On May 26, 2021, at 2:44 AM, Wang Jianchao <[email protected]> wrote:
>
> Right now, discard is issued and waited to be completed in jbd2
> commit kthread context after the logs are committed. When large
> amount of files are deleted and discard is flooding, jbd2 commit
> kthread can be blocked for long time. Then all of the metadata
> operations can be blocked to wait the log space.
>
> One case is the page fault path with read mm->mmap_sem held, which
> wants to update the file time but has to wait for the log space.
> When other threads in the task wants to do mmap, then write mmap_sem
> is blocked. Finally all of the following read mmap_sem requirements
> are blocked, even the ps command which need to read the /proc/pid/
> -cmdline. Our monitor service which needs to read /proc/pid/cmdline
> used to be blocked for 5 mins.
>
> This patch frees the blocks back to buddy after commit and then do
> discard in a async kworker context in fstrim fashion, namely,
> - mark blocks to be discarded as used if they have not been allocated
> - do discard
> - mark them free
> After this, jbd2 commit kthread won't be blocked any more by discard
> and we won't get NOSPC even if the discard is slow or throttled.

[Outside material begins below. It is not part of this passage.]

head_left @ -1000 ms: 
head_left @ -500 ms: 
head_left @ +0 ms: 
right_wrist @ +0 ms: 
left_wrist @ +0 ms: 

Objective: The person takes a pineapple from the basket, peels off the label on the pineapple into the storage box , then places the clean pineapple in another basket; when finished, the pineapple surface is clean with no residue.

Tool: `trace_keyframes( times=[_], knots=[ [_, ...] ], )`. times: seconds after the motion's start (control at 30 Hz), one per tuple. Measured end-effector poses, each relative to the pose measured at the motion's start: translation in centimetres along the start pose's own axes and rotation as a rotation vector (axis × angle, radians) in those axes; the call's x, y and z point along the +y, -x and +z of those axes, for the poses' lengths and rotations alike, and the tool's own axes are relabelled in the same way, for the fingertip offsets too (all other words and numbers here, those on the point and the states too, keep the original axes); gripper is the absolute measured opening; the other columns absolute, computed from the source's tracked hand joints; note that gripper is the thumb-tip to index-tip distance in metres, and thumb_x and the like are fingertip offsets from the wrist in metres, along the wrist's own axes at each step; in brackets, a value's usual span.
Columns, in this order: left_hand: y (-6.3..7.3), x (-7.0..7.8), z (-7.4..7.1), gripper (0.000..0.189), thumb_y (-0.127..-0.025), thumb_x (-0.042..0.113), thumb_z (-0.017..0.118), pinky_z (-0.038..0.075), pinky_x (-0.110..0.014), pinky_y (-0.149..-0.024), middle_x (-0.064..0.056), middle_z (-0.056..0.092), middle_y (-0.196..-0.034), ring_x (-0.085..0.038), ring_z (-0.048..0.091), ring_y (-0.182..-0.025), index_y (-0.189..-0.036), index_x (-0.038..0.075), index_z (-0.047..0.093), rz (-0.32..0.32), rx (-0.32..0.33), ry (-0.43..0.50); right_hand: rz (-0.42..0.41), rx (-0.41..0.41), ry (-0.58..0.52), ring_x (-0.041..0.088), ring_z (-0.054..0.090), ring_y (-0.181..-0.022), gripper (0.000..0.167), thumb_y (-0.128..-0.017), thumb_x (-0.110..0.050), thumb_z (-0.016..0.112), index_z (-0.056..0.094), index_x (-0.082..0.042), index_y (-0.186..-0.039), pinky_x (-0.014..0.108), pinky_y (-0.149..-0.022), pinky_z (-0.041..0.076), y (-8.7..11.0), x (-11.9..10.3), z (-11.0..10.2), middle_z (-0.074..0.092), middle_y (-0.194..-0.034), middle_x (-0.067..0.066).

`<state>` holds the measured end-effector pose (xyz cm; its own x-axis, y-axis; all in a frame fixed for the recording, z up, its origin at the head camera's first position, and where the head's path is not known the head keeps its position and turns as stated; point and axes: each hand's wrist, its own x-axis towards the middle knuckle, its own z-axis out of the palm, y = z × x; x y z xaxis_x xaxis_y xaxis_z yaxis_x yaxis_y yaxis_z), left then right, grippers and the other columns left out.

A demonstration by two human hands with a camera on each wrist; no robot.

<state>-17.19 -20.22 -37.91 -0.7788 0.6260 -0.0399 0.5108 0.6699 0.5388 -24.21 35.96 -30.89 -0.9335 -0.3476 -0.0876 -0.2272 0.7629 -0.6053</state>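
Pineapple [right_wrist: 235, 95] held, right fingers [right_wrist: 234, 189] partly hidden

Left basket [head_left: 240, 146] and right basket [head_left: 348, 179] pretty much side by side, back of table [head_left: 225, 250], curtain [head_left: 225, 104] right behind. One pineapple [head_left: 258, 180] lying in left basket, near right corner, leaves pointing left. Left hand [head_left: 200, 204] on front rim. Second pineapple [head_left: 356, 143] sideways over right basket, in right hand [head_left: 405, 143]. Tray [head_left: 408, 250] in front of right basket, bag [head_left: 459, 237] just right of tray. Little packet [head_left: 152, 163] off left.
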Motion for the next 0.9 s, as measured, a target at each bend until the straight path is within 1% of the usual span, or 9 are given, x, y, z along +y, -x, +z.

I definitely agree that sharing the existing fstrim functionality makes
the most sense here. Some comments inline on the implementation.

> Link: https://marc.info/?l=linux-kernel&m=162143690731901&w=2
> Suggested-by: Theodore Ts'o <[email protected]>
> Signed-off-by: Wang Jianchao <[email protected]>
> ---
> fs/ext4/ext4.h | 2 +
> fs/ext4/mballoc.c | 162 +++++++++++++++++++++++++++++++++---------------------
> fs/ext4/mballoc.h | 3 -
> 3 files changed, 101 insertions(+), 66 deletions(-)
>
> @@ -3024,30 +3039,77 @@ static inline int ext4_issue_discard(struct super_block *sb,
> return sb_issue_discard(sb, discard_block, count, GFP_NOFS, 0);
> }
>
> -static void ext4_free_data_in_buddy(struct super_block *sb,
> - struct ext4_free_data *entry)
> +static void ext4_discard_work(struct work_struct *work)
> {
> + struct ext4_sb_info *sbi = container_of(work,
> + struct ext4_sb_info, s_discard_work);
> + struct super_block *sb = sbi->s_sb;
> + ext4_group_t ngroups = ext4_get_groups_count(sb);
> + struct ext4_group_info *grp;
> + struct ext4_free_data *fd, *nfd;
> struct ext4_buddy e4b;
> - struct ext4_group_info *db;
> - int err, count = 0, count2 = 0;
> + int i, err;
> +
> + for (i = 0; i < ngroups; i++) {
> + grp = ext4_get_group_info(sb, i);
> + if (RB_EMPTY_ROOT(&grp->bb_discard_root))
> + continue;

For large filesystems there may be millions of block groups, so it
seems inefficient to scan all of the groups each time the work queue
is run. Having a list of block group numbers, or bitmap/rbtree/xarray
of the group numbers that need to be trimmed may be more efficient?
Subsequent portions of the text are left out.